> Exercise goal: Could you print the data that follows exactly as given?

> Data segment:
※ ※ ※
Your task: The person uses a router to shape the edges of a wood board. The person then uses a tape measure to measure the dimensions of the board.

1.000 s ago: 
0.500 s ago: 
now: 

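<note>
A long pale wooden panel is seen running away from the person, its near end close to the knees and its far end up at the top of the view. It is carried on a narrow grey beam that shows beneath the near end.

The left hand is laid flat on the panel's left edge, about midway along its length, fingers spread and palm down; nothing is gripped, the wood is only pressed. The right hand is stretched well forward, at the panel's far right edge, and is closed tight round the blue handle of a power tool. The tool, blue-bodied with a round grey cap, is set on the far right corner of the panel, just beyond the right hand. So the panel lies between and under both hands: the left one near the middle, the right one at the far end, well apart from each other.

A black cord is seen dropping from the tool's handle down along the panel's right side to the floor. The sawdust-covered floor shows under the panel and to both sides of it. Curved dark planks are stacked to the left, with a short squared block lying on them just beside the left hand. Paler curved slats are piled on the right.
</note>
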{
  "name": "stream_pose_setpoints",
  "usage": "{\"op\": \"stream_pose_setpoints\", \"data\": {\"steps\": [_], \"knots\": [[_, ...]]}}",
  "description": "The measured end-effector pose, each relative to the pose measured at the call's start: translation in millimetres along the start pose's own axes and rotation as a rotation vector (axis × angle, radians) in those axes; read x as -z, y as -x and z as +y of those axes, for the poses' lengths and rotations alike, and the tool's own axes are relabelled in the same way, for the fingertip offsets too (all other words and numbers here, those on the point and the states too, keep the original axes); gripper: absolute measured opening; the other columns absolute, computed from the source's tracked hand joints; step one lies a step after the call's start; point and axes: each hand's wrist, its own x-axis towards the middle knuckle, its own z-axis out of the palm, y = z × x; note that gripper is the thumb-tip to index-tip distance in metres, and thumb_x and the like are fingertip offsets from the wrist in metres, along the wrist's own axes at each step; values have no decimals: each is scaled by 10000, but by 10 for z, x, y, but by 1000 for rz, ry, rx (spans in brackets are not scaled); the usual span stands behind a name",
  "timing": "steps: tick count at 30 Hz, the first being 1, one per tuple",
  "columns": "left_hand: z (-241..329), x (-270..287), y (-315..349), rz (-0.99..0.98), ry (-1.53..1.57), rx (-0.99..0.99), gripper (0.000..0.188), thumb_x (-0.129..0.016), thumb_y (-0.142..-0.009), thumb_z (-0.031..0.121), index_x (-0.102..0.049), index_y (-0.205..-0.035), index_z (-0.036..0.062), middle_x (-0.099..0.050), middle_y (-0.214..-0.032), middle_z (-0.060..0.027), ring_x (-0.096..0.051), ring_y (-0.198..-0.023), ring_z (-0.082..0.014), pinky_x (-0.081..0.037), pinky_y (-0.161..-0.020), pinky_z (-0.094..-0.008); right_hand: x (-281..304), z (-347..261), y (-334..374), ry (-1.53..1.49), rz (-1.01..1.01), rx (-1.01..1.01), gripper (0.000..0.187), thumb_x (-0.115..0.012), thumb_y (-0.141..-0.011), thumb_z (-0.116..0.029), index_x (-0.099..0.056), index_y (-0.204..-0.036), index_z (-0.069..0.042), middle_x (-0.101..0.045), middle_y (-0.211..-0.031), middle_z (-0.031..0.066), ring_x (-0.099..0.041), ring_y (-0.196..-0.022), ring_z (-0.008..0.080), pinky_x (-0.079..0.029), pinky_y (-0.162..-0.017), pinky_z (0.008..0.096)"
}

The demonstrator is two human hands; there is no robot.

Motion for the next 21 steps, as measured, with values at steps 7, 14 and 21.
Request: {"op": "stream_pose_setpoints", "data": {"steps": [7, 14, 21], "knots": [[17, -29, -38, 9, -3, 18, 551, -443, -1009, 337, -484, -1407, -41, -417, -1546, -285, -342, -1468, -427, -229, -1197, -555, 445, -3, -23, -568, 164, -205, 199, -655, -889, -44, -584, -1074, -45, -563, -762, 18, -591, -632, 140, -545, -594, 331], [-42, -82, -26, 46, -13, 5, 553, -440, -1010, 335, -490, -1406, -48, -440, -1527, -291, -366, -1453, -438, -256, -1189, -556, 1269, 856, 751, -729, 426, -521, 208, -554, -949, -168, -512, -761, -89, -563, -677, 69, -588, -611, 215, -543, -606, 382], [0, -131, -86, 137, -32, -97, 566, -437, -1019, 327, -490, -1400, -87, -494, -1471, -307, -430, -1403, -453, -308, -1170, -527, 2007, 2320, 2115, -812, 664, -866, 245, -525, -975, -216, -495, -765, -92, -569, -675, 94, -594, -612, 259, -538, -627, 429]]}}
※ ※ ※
> Completed task:
Your task: The person uses a router to shape the edges of a wood board. The person then uses a tape measure to measure the dimensions of the board.

1.000 s ago: 
0.500 s ago: 
now: 

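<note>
A long pale wooden panel is seen running away from the person, its near end close to the knees and its far end up at the top of the view. It is carried on a narrow grey beam that shows beneath the near end.

The left hand is laid flat on the panel's left edge, about midway along its length, fingers spread and palm down; nothing is gripped, the wood is only pressed. The right hand is stretched well forward, at the panel's far right edge, and is closed tight round the blue handle of a power tool. The tool, blue-bodied with a round grey cap, is set on the far right corner of the panel, just beyond the right hand. So the panel lies between and under both hands: the left one near the middle, the right one at the far end, well apart from each other.

A black cord is seen dropping from the tool's handle down along the panel's right side to the floor. The sawdust-covered floor shows under the panel and to both sides of it. Curved dark planks are stacked to the left, with a short squared block lying on them just beside the left hand. Paler curved slats are piled on the right.
</note>
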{
  "name": "stream_pose_setpoints",
  "usage": "{\"op\": \"stream_pose_setpoints\", \"data\": {\"steps\": [_], \"knots\": [[_, ...]]}}",
  "description": "The measured end-effector pose, each relative to the pose measured at the call's start: translation in millimetres along the start pose's own axes and rotation as a rotation vector (axis × angle, radians) in those axes; read x as -z, y as -x and z as +y of those axes, for the poses' lengths and rotations alike, and the tool's own axes are relabelled in the same way, for the fingertip offsets too (all other words and numbers here, those on the point and the states too, keep the original axes); gripper: absolute measured opening; the other columns absolute, computed from the source's tracked hand joints; step one lies a step after the call's start; point and axes: each hand's wrist, its own x-axis towards the middle knuckle, its own z-axis out of the palm, y = z × x; note that gripper is the thumb-tip to index-tip distance in metres, and thumb_x and the like are fingertip offsets from the wrist in metres, along the wrist's own axes at each step; values have no decimals: each is scaled by 10000, but by 10 for z, x, y, but by 1000 for rz, ry, rx (spans in brackets are not scaled); the usual span stands behind a name",
  "timing": "steps: tick count at 30 Hz, the first being 1, one per tuple",
  "columns": "left_hand: z (-241..329), x (-270..287), y (-315..349), rz (-0.99..0.98), ry (-1.53..1.57), rx (-0.99..0.99), gripper (0.000..0.188), thumb_x (-0.129..0.016), thumb_y (-0.142..-0.009), thumb_z (-0.031..0.121), index_x (-0.102..0.049), index_y (-0.205..-0.035), index_z (-0.036..0.062), middle_x (-0.099..0.050), middle_y (-0.214..-0.032), middle_z (-0.060..0.027), ring_x (-0.096..0.051), ring_y (-0.198..-0.023), ring_z (-0.082..0.014), pinky_x (-0.081..0.037), pinky_y (-0.161..-0.020), pinky_z (-0.094..-0.008); right_hand: x (-281..304), z (-347..261), y (-334..374), ry (-1.53..1.49), rz (-1.01..1.01), rx (-1.01..1.01), gripper (0.000..0.187), thumb_x (-0.115..0.012), thumb_y (-0.141..-0.011), thumb_z (-0.116..0.029), index_x (-0.099..0.056), index_y (-0.204..-0.036), index_z (-0.069..0.042), middle_x (-0.101..0.045), middle_y (-0.211..-0.031), middle_z (-0.031..0.066), ring_x (-0.099..0.041), ring_y (-0.196..-0.022), ring_z (-0.008..0.080), pinky_x (-0.079..0.029), pinky_y (-0.162..-0.017), pinky_z (0.008..0.096)"
}

The demonstrator is two human hands; there is no robot.

Motion for the next 21 steps, as measured, with values at steps 7, 14 and 21.
Request: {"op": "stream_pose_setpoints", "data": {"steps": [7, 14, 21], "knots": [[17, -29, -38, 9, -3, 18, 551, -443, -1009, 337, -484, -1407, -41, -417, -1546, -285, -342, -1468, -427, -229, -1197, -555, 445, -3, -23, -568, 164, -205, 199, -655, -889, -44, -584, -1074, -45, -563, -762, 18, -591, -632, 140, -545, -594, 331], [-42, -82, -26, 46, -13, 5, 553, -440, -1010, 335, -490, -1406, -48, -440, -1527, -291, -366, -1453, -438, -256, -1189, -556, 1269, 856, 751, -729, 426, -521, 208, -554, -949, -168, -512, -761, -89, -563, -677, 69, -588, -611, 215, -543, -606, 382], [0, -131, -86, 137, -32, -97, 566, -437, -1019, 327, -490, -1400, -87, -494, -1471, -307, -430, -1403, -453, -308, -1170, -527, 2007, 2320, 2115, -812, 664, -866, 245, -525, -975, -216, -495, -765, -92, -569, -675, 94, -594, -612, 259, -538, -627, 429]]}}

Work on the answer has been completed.